## ASSIGNED TASK
Every line of the material below that holds the string "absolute" should be copied.

## SUPPLIED INFORMATION
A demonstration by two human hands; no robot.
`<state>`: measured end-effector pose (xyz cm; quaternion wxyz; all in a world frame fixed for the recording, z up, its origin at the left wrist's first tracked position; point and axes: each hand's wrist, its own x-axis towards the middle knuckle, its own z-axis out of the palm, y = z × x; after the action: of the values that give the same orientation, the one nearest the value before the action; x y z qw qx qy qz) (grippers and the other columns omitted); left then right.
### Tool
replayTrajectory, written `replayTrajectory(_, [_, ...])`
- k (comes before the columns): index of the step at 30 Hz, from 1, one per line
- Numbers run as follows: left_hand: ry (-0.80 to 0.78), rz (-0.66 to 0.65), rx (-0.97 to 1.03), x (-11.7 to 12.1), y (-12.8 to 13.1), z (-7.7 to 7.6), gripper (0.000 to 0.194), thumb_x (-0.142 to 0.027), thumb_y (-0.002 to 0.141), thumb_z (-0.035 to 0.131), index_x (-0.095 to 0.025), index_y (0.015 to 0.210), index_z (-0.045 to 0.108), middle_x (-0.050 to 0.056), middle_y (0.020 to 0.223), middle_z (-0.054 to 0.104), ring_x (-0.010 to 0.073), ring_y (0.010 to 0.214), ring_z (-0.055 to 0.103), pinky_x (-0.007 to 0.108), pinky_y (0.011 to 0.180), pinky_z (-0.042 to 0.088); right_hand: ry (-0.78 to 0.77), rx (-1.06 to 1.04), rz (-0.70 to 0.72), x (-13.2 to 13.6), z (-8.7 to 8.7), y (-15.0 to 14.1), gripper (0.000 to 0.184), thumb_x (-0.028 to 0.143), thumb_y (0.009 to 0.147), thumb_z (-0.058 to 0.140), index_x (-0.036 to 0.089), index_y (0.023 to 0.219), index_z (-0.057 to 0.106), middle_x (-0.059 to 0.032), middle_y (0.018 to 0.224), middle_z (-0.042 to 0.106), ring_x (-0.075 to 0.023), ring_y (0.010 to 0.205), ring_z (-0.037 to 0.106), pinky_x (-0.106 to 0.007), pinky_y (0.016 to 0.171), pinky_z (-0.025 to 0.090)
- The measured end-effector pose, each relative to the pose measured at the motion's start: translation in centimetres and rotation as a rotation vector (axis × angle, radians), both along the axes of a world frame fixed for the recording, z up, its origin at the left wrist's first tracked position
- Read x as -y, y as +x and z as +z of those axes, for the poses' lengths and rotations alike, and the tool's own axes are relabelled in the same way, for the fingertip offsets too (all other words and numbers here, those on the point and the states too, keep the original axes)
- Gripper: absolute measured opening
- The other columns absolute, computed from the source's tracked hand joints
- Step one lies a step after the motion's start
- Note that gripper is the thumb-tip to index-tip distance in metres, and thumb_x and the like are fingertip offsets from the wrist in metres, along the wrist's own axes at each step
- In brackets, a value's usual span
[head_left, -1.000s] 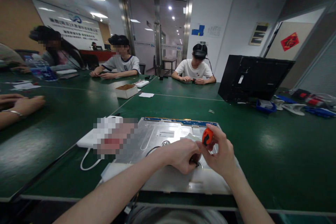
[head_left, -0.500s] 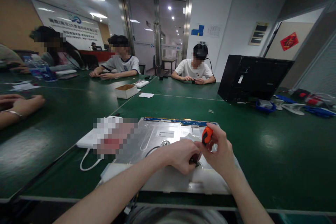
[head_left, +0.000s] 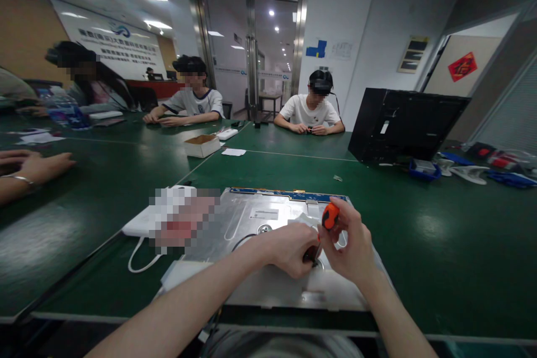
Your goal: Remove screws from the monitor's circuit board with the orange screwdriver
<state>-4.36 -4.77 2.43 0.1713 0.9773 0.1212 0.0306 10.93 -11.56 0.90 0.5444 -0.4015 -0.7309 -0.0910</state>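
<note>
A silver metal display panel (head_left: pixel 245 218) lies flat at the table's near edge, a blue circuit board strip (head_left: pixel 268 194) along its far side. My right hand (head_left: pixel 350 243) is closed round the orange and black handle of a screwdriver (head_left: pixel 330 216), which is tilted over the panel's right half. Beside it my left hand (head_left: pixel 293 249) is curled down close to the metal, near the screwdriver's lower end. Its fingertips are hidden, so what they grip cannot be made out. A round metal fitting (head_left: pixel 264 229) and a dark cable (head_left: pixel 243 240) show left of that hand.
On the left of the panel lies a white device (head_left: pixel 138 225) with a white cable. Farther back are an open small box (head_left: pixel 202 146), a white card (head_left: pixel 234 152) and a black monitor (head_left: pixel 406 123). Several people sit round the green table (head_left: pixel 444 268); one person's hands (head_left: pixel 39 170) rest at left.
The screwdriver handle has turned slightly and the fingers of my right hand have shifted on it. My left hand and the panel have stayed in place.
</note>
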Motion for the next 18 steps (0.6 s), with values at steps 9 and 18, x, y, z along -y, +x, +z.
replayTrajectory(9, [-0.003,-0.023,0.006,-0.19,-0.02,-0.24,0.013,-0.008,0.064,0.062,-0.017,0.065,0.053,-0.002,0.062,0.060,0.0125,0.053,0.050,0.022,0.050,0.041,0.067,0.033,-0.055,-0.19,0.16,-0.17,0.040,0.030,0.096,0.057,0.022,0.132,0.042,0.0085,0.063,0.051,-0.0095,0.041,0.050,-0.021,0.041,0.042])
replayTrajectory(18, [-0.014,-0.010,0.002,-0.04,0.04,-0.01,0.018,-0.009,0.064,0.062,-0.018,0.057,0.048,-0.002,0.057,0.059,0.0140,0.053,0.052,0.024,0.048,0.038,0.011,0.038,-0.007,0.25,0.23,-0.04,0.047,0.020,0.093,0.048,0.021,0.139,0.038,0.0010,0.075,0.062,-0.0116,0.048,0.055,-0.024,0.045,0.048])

## SOLVED PROBLEM
- Gripper: absolute measured opening
- The other columns absolute, computed from the source's tracked hand joints

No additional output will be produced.